The glucose oxidase enzyme in honey that is responsible for the
production of hydrogen peroxide, is very easily inactivated by
exposure to heat. Even prolonged storage of honey in warm conditions
will cause substantial inactivation. The enzyme is also inactivated by
exposure of honey to light. There may additionally be some
plant-derived antimicrobial action from components of the nectar
sources of the honey, but this is usually minor.

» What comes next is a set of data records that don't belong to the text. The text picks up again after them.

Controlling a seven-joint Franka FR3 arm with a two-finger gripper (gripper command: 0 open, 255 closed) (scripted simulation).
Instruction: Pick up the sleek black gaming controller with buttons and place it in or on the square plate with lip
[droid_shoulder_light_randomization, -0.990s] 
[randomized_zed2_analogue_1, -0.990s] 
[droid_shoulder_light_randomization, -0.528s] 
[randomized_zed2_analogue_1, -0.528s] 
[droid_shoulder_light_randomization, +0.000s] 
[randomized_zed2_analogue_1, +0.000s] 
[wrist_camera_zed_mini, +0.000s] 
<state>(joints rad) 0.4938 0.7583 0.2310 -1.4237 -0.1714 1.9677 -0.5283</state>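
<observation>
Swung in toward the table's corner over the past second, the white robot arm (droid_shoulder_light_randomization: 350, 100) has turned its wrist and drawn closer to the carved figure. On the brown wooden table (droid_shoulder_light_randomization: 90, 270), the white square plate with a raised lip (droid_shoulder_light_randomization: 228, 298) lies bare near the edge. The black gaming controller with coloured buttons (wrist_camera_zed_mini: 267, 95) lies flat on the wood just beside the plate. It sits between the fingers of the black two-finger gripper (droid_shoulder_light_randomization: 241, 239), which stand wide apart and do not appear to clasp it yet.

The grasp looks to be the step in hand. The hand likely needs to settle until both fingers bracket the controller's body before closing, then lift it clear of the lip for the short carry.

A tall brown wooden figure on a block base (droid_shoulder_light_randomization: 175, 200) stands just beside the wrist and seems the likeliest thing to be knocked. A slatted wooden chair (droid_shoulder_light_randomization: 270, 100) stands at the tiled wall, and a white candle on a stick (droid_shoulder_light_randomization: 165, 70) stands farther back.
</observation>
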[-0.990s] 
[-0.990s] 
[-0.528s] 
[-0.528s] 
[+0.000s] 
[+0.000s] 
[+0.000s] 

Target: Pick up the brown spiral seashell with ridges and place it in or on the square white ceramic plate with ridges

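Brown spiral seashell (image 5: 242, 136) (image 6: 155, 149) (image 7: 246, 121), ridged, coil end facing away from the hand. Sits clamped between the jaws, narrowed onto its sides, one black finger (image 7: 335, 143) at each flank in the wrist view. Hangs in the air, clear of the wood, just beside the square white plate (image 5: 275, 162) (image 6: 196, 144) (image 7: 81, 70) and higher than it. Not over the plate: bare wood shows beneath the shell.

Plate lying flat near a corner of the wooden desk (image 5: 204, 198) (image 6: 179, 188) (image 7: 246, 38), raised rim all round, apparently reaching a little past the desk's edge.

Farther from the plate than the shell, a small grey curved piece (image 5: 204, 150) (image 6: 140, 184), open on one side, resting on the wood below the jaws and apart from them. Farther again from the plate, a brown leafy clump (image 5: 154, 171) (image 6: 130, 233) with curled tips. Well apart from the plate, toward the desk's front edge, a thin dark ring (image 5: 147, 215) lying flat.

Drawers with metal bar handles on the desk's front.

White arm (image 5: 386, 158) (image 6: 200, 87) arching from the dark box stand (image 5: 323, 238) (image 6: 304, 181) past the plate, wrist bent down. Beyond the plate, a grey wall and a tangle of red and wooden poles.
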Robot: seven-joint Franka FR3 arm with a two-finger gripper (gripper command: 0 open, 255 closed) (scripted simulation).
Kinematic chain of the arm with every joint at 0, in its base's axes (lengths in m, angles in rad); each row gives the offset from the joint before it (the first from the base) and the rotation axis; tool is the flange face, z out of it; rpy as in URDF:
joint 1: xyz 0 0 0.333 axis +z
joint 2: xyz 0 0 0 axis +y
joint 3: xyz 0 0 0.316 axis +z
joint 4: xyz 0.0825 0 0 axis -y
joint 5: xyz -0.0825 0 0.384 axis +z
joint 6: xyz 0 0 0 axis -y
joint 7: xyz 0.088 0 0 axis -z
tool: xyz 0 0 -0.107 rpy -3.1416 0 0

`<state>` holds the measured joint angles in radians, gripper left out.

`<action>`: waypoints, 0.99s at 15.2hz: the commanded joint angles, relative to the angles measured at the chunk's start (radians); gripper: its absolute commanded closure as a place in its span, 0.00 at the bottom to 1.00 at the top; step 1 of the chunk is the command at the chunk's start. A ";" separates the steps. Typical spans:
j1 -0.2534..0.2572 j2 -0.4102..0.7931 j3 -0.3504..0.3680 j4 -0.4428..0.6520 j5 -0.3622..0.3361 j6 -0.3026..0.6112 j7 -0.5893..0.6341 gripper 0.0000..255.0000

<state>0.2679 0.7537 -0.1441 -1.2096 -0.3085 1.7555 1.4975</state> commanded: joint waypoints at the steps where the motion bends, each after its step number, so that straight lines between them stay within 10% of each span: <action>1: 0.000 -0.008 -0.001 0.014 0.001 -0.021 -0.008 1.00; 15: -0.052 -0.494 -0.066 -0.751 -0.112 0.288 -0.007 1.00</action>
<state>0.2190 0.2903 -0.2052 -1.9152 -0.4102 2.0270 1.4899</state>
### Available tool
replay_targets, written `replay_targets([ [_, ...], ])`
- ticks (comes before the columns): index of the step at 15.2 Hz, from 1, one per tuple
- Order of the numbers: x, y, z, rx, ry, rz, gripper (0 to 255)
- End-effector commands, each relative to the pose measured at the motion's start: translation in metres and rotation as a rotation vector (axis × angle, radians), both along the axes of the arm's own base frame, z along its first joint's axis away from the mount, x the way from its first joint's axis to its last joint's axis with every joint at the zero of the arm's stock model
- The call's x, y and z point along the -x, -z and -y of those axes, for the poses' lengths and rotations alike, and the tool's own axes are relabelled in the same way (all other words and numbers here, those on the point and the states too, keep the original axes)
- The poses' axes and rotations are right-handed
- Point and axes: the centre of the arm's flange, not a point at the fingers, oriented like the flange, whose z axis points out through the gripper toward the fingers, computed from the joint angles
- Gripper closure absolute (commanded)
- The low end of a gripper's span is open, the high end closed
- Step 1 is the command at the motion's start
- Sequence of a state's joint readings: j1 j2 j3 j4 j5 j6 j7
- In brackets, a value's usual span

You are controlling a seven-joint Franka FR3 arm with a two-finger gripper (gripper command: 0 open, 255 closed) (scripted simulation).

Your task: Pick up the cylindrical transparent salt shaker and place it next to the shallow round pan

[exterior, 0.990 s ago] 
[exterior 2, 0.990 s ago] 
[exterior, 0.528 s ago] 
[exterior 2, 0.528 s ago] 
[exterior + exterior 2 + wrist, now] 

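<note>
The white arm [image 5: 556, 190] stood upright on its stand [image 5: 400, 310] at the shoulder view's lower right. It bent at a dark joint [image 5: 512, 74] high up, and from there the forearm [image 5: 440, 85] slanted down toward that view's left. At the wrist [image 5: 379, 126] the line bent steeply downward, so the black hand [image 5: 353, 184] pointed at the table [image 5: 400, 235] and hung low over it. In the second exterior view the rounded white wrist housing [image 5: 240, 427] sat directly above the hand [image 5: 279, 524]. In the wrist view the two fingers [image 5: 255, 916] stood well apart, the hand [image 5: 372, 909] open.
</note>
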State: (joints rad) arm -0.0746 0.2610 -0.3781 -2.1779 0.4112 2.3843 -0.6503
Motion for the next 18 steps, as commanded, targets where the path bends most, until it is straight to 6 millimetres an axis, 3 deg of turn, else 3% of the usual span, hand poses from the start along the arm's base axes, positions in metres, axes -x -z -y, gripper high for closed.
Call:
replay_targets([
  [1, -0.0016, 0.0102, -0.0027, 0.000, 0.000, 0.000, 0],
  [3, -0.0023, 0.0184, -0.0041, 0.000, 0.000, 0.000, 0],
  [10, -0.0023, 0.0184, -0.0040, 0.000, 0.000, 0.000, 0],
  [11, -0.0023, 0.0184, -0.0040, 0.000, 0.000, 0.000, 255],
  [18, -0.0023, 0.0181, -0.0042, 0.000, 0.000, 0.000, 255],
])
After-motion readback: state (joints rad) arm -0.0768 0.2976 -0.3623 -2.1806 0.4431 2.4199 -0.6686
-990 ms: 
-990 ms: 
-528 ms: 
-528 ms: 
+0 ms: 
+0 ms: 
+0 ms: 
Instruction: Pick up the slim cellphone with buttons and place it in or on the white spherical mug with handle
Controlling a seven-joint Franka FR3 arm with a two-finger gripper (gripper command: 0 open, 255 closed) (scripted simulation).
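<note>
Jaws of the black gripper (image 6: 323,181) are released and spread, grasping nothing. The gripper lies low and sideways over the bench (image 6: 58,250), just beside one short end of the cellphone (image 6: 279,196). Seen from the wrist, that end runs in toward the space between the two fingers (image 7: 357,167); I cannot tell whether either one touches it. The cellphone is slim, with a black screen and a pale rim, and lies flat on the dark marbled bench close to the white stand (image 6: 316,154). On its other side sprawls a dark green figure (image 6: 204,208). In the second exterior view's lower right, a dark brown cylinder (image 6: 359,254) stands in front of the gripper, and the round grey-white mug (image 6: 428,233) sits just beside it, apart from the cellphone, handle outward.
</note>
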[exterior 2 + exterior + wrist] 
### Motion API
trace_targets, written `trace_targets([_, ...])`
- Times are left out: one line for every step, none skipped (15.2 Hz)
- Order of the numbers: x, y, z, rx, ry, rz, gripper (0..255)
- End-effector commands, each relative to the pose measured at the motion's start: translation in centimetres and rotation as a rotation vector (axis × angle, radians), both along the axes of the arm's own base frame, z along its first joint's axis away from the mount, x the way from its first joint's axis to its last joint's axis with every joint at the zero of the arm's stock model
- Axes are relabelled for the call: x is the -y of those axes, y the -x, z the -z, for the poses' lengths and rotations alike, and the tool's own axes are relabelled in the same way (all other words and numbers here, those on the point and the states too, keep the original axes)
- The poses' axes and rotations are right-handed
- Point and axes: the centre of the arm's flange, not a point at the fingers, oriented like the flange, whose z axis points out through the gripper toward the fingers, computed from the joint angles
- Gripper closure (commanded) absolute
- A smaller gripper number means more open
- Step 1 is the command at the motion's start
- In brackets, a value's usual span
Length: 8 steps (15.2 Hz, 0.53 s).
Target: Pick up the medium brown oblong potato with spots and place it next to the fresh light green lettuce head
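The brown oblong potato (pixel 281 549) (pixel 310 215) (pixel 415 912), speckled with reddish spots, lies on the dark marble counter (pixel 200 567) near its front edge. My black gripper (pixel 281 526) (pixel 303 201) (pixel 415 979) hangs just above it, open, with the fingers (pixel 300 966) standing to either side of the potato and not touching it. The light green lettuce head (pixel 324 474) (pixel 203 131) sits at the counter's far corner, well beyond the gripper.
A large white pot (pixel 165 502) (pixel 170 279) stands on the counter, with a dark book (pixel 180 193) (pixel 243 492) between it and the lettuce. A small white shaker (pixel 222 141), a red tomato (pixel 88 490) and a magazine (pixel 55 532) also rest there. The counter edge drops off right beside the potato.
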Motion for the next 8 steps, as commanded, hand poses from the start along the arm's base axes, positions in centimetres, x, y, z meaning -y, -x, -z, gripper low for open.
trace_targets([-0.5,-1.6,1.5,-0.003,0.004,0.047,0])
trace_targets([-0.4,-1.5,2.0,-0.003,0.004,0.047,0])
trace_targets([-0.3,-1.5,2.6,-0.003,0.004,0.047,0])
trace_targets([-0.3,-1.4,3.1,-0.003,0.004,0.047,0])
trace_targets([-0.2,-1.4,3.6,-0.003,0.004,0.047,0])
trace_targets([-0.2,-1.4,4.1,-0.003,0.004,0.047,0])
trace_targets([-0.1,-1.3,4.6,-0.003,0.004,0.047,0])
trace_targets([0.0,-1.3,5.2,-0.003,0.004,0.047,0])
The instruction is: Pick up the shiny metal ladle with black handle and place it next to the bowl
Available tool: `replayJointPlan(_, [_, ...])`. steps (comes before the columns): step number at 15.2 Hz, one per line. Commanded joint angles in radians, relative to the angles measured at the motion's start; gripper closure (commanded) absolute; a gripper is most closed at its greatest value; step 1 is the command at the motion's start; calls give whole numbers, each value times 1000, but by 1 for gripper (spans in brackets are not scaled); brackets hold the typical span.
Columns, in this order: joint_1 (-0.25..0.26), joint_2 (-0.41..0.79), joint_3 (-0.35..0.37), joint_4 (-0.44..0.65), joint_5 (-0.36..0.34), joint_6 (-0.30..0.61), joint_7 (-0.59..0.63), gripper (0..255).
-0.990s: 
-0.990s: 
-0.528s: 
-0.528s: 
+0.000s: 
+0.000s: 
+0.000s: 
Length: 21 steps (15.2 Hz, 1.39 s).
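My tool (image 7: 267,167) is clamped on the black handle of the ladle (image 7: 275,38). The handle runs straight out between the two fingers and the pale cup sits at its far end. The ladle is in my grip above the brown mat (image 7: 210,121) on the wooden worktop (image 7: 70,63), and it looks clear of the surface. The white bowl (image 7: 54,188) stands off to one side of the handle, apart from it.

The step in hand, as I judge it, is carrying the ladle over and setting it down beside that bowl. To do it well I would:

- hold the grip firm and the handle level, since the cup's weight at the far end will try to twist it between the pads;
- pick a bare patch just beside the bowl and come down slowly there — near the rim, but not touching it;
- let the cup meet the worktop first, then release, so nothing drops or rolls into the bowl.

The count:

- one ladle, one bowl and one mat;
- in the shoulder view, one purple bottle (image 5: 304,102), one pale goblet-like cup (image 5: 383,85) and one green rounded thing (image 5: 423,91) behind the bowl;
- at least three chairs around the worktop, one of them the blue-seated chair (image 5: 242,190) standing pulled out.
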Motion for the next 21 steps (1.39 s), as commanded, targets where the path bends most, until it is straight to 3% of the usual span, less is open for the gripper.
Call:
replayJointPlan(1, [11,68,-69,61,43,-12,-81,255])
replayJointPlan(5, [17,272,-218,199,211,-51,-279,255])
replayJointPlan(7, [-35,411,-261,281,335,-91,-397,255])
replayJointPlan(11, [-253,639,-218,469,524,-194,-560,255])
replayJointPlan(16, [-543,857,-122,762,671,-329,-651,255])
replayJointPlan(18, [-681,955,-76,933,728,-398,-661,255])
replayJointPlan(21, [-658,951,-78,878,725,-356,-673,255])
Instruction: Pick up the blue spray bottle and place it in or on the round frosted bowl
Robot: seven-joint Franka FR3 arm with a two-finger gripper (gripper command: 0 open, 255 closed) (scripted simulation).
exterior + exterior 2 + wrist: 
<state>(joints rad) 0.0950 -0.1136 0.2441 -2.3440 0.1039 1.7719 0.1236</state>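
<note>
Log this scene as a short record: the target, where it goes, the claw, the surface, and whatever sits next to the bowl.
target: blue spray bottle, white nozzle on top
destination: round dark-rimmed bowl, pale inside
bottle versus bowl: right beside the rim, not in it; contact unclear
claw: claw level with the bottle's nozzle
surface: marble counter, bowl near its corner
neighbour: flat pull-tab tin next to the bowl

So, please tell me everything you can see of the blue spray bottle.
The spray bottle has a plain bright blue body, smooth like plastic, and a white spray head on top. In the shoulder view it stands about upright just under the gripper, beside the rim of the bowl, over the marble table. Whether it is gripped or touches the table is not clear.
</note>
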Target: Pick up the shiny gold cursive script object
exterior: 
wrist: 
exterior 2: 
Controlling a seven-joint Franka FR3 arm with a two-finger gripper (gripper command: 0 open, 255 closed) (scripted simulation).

However, research in
New Zealand and Australia has found that some Leptospermum species
give honey a high level of antimicrobial activity due to an as yet
unidentified plant-derived component8. This is potentially very
useful, as an enzyme present in serum and tissues, catalase, breaks
down hydrogen peroxide. Thus some (maybe a lot) of the hydrogen
peroxide produced from honey on a wound may be rendered ineffective,
making the other antimicrobial components of greater importance.
Microbiological research on this antimicrobial component has shown
that it is particularly effective against Staphylococcus aureus, the
most common wound-infecting pathogen. A typical Leptospermum honey,
with catalase added to remove all hydrogen peroxide, could be diluted
more than fifty times and still completely halt the growth of
Staphylococcus aureus9. A similar effectiveness was seen with a
typical Leptospermum honey when tested against a collection of strains
of multi-resistant S.aureus, and a 10 to 20-fold dilution gave
complete inhibition of twenty strains of Pseudomonas isolated from
infected wounds11.
Very large differences have been found to occur in the potency of the
antimicrobial activity of honeys12. This has been found to be mostly
due to differences in the amount of hydrogen peroxide that is
produced. But in Leptospermum honeys, very large differences also
occur in the plant-derived antimicrobial component8. Therefore, it is
important that honey to be used as a wound dressing, has had its
antimicrobial activity tested to ensure that it is at a high level.